▶ Work instructions: Look through the data below for the line with "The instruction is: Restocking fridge", and transcribe it exactly together with each line after it up to and including the line with "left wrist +". Give nothing else.

━━━━━ Data supplied

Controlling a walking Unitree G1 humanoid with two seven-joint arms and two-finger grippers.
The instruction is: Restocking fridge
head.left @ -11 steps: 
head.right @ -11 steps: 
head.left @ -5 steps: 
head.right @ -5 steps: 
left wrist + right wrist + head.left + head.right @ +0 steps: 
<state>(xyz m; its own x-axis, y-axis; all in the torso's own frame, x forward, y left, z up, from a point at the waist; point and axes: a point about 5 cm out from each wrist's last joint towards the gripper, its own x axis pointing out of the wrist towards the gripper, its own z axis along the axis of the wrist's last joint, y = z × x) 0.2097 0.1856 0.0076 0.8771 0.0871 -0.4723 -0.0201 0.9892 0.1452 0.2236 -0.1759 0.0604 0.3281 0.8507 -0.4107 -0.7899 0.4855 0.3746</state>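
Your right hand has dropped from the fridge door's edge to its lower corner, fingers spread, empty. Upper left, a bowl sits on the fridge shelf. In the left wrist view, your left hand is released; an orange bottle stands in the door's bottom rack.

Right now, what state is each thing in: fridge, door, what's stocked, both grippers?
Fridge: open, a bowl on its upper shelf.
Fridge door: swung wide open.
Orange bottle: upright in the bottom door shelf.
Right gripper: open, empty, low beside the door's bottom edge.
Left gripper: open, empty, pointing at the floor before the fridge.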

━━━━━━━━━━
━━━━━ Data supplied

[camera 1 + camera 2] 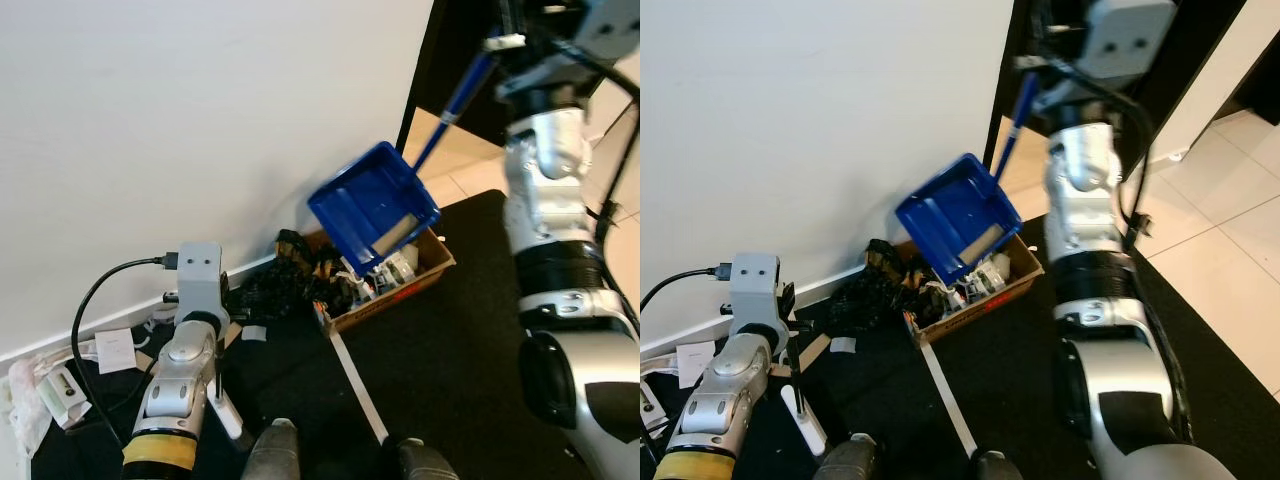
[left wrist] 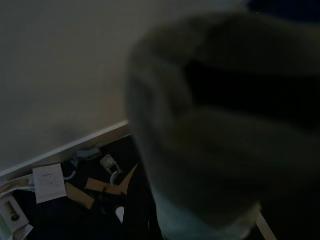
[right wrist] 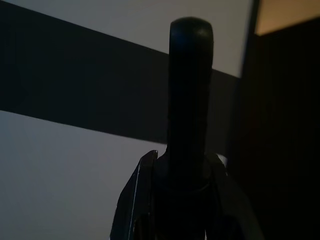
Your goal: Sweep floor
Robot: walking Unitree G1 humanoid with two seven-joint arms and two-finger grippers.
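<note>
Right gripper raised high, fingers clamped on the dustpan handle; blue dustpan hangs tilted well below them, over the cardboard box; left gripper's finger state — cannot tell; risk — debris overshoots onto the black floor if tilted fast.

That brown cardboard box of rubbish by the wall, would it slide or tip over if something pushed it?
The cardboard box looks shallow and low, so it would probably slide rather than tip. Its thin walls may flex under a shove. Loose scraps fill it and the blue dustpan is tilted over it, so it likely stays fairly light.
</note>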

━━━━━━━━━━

▶ Task output:
The instruction is: Restocking fridge
head.left @ -11 steps: 
head.right @ -11 steps: 
head.left @ -5 steps: 
head.right @ -5 steps: 
left wrist + right wrist + head.left + head.right @ +0 steps: 

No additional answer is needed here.